Cooperman warned that if the market moves significantly higher, that could signal the “close-out move,” or a melt up, is at hand.

The S&P 500 opened at a record high 2,949 on Thursday and was up 19 points, or 0.7%, to 2,945 around 11 a.m. on the East Coast, drawing a presidential tweet of approval from Donald Trump.

The S&P 500 closed at 2,926 on Wednesday, just 19 points shy of its all-time record closing of 2,945 on April 30. The index’s intraday record high is 2,954, reached on May 1.

Cooperman said an increase to 3,100 in the near term — 6% above Wednesday’s close — would be “knocking on the door of euphoria,” Cooperman said before adding, “I’d be reducing my exposure.”

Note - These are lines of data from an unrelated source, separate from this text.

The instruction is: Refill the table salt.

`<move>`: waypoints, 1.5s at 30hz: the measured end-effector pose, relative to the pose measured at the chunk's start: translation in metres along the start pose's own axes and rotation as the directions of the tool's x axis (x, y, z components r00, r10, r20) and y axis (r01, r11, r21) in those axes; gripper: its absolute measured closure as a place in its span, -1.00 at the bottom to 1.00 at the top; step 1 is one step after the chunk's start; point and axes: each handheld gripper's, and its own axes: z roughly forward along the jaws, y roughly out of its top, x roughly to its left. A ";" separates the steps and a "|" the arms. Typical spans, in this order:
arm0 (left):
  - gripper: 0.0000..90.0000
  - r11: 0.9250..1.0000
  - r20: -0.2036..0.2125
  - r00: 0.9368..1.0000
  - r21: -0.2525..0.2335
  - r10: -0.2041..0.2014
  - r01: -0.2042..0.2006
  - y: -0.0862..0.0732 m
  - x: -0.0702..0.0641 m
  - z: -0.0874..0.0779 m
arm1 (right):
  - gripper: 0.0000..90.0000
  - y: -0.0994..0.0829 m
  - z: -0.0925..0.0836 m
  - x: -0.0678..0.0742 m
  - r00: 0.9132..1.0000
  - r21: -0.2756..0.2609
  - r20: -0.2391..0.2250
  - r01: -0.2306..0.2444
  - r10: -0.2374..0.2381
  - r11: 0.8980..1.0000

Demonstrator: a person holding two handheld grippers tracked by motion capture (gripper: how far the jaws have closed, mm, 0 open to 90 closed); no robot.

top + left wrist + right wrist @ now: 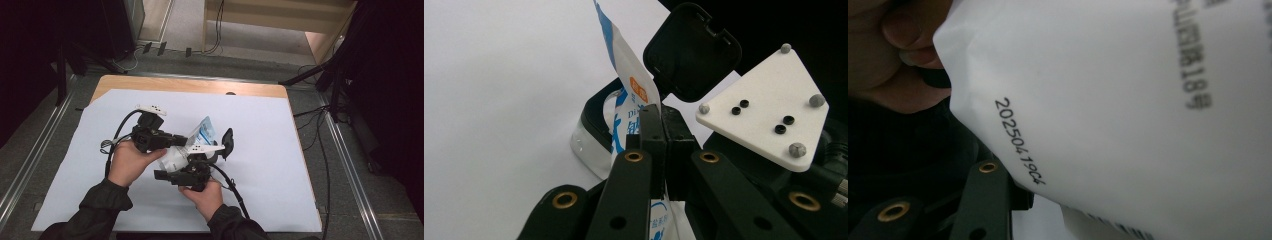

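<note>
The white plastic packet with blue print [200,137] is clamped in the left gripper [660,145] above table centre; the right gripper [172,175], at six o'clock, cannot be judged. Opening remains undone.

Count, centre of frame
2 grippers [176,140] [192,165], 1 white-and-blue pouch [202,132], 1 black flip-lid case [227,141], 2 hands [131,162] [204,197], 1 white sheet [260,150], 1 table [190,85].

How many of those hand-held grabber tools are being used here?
2. The left gripper is in the person's left hand, clamped on a white and blue packet. The right gripper is in the right hand, just below the packet. None seems hidden.
</note>
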 end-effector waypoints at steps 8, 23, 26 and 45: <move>1.00 1.000 -0.001 1.000 0.009 0.010 -0.010 0.000 -0.001 0.002 | 0.23 -0.001 0.000 -0.001 1.000 -0.002 -0.005 -0.003 0.003 1.000; 1.00 1.000 0.004 1.000 0.011 0.010 -0.010 0.001 -0.002 0.003 | 0.23 -0.002 -0.001 -0.001 1.000 -0.003 0.002 -0.002 0.002 1.000; 1.00 1.000 0.002 1.000 0.013 0.011 -0.011 0.001 -0.002 0.004 | 0.23 -0.002 -0.001 -0.002 1.000 -0.003 0.003 -0.002 0.002 1.000; 1.00 1.000 0.010 1.000 0.018 0.010 -0.010 0.000 -0.002 0.007 | 0.23 -0.003 0.000 -0.002 1.000 0.001 0.009 0.001 -0.001 1.000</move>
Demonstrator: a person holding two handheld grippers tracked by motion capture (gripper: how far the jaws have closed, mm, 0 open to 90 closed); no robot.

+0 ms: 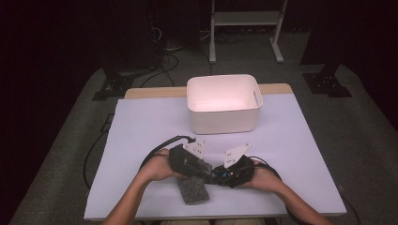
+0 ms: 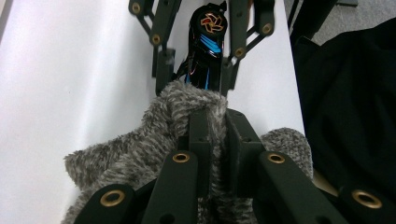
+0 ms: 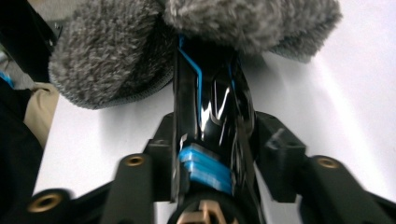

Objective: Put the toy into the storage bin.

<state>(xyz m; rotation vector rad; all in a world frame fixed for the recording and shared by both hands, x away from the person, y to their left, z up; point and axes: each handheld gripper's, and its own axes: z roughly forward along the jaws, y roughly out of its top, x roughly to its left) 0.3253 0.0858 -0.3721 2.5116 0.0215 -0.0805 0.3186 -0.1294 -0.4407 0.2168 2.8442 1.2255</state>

Cooperman said that he’s now “enjoying” the move upward, with about 75% invested in the market and the rest in fixed income.

He also questions why Wall Street and Trump are looking for a cut to the Fed’s benchmark interest rate while the market is at/near record highs, describing the money has been too easy and the monetary policy as “inappropriate.”

The Fed announced no rate cut after its two-day meeting this week, signaling it is ready to cut rates down the road should things start to go south with the economy.

Cooperman said the interest rate in his mind should be about 3%, well above the current rate of 2.25% to 2.5% after the central bank raised rates four times in 2018 in quarter-point increments.

Trump “wants everything good now,” Cooperman said, and his administration’s policies are pulling demand forward.

Trump of course has been haranguing the Fed for months now, all but demanding an interest rate cut, and for the central bank to restart quantitative easing while blasting the policies of Chair Jay Powell.